For this exercise, copy exactly the lines below from the one with "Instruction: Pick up" through the one with "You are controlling" and leave out the pictures.

··········

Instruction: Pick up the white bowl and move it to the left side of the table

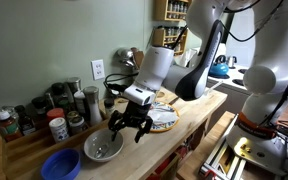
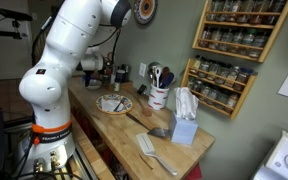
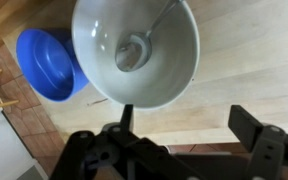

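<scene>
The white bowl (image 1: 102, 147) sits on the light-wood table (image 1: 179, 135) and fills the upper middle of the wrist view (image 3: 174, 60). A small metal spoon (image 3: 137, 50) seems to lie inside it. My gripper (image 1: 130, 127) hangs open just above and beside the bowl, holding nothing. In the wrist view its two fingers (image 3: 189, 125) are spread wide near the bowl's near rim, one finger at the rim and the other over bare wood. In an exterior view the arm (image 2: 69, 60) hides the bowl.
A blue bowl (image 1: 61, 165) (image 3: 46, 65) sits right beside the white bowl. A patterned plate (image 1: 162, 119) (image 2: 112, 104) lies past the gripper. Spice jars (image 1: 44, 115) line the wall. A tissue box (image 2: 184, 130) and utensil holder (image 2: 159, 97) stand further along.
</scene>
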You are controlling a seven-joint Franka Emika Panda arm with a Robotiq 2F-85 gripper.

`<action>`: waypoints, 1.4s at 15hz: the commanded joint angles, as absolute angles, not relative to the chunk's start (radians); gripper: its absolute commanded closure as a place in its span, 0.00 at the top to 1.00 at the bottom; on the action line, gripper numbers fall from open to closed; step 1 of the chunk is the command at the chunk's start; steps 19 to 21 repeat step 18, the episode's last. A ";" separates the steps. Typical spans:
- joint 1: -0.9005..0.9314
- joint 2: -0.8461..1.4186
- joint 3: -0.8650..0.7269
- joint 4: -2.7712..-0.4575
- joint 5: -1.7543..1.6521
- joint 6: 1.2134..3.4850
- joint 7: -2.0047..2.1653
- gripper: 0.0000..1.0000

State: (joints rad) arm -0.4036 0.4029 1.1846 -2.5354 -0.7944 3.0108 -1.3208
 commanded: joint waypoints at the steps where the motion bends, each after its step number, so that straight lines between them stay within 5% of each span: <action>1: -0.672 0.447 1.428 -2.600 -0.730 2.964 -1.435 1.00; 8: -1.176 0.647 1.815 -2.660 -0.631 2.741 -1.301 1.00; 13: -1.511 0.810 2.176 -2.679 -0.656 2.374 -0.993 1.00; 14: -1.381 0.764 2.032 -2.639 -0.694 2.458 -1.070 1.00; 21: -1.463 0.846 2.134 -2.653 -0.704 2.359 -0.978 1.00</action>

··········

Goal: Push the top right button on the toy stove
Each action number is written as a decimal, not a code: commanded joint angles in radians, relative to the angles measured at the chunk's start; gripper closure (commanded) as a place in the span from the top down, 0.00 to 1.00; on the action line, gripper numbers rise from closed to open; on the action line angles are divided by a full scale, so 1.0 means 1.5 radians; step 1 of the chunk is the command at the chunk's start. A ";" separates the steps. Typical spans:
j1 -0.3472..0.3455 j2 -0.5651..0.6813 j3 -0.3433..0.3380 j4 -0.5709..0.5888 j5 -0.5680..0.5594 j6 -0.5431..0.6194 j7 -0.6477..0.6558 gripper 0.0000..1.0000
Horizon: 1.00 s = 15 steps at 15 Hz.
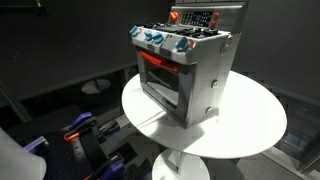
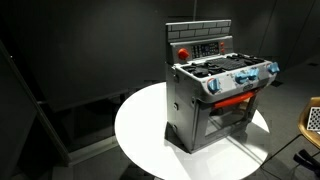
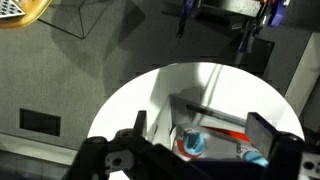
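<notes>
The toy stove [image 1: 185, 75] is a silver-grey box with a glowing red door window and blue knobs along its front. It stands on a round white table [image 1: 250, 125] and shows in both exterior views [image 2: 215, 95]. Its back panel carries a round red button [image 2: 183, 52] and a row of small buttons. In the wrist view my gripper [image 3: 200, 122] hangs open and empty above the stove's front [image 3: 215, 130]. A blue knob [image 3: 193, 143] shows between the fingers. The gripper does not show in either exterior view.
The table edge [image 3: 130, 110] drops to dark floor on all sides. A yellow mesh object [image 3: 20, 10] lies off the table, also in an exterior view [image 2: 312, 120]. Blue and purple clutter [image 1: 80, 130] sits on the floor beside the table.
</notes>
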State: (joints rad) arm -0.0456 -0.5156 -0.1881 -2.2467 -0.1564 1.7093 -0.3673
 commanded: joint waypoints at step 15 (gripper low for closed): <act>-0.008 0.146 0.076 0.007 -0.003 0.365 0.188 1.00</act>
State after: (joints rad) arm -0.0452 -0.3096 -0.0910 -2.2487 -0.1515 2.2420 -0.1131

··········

Result:
Instruction: Pick up the white bowl and move it to the left side of the table


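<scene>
The white bowl (image 1: 102, 147) sits on the light-wood table (image 1: 179, 135) and fills the upper middle of the wrist view (image 3: 174, 60). A small metal spoon (image 3: 137, 50) seems to lie inside it. My gripper (image 1: 130, 127) hangs open just above and beside the bowl, holding nothing. In the wrist view its two fingers (image 3: 189, 125) are spread wide near the bowl's near rim, one finger at the rim and the other over bare wood. In an exterior view the arm (image 2: 69, 60) hides the bowl.
A blue bowl (image 1: 61, 165) (image 3: 46, 65) sits right beside the white bowl. A patterned plate (image 1: 162, 119) (image 2: 112, 104) lies past the gripper. Spice jars (image 1: 44, 115) line the wall. A tissue box (image 2: 184, 130) and utensil holder (image 2: 159, 97) stand further along.
</scene>
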You are controlling a seven-joint Franka Emika Panda arm with a Robotiq 2F-85 gripper.

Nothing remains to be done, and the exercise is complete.